Bonjour mon cher petit adoré, bonjour mon petit homme. Je suis levée depuis 8 h., mais j’ai voulu arranger Claire dans le cas où on la viendrait chercher de bonne heure ; et d’une chose à l’autre, je t’écris plus tard que je ne voudrais. Mais je vais rentrer à partir de demain dans mes bonnes habitudes, qui sont de te consacrer la première pensée et la première action de ma journée. J’ai bien fait de ne pas sortir hier, ça t’a forcé à te reposer un peu et vraiment tu en avais besoin, car tu étais épuisé de fatigue et de chaleur.
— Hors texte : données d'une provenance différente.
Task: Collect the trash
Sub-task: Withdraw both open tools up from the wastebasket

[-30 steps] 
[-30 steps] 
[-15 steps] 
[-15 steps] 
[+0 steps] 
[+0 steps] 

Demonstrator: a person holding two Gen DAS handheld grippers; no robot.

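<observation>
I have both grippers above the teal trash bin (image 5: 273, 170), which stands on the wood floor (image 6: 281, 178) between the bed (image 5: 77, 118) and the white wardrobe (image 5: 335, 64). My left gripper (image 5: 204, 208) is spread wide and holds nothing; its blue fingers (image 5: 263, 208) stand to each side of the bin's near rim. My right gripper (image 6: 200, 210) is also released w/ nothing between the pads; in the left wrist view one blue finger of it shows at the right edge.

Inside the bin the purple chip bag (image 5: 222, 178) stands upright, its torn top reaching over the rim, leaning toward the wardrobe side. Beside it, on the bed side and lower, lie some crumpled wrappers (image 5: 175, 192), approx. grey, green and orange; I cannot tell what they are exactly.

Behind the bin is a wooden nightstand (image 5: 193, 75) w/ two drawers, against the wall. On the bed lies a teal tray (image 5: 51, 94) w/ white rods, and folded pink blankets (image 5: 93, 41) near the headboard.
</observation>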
Bonjour ma joie. Bonjour ma vie. Bonjour mon Toto adoré. Je t’aime. Tu devrais bien tâcher de me donner un petit bout de ta soirée pour souper avec moi. Tu sais que tu m’avais promis à l’occasion de ta fête de me mener dîner aux Marronniersa [1] ? Mais comme je sens que dans ce moment-ci c’est impossible, je borne mes prétentions à un petit souper à L’HEURE que tu VOUDRAS, pourvu que je t’aie, ça m’est égal. Le plus tôtb c’est toujours le meilleur, mais vaut mieux TRÈS TARD que jamais. Tâche d’arranger cela pour très tôt et tu combleras de joie ta Juju qui t’adore.

BnF, Mss, NAF 16339, f. 177-178
Transcription de Madeleine Liszewski assistée de Jean-Marc Hovasse

a) « maronniers ».
b) « plutôt ».


31 juillet [1839], mercredi soir, 5 h ½

J’ai été contrariée toute la journée, mon Toto, et tout cela à cause de Claire. Au reste, Lanvin n’est venu la chercher qu’à quatre heures et demie, et pendant ce temps-là la bonne de la pension, qui est accablée de besogne aujourd’hui, venait savoir pourquoi Claire ne venait pas. Enfin cette pauvre fille a eu tous les guignons possiblesa aujourd’hui. J’espère cependant qu’ils s’arrêteront sur le seuil de sa porte. À propos, j’ai vendu mes vieux bric-à-bracb, puants et embarrassants, 10 francs. Juste le prix que m’a coûté le parapluie. Le premier marchand m’en avait offert 3 francs. Je l’ai renvoyé avec indignation. Bref, le second, après bien des débats, m’en a donnéc 10 francs et je les lui ai laissés. Maintenant si j’étais sûre de passer la soirée avec vous ou bien encore de déjeuner côte à côte avec vous dans mon DODO, je serais la plus heureuse des femmes, mon Toto. Mais hélas ! Sans petits pois aucun puisque vous trouvez que cela gâte le style [2], je n’ai pas le plus petit espoir, aussi si vous me donnez l’une ou l’autre de ces deux choses, votre soirée ou votre matinée, vous auriez tous les honneurs et tous les bénéfices d’une surprise agréable et inattendued.
Je vous aime mon Toto. Baisez-moi, aimez-moi et ne m’oubliez pas trop longtemps.

Juliette

BnF, Mss, NAF 16339, f. 179-180
Transcription de Madeleine Liszewski assistée de Jean-Marc Hovasse

a) « possible ».
b) « brics à brac ».
c) « donner ».
d) « innatendue ».

Notes

[1Les Marronniers est un restaurant réputé de Bercy.

[2Juliette a dessiné sept petits points sous le mot « pois ».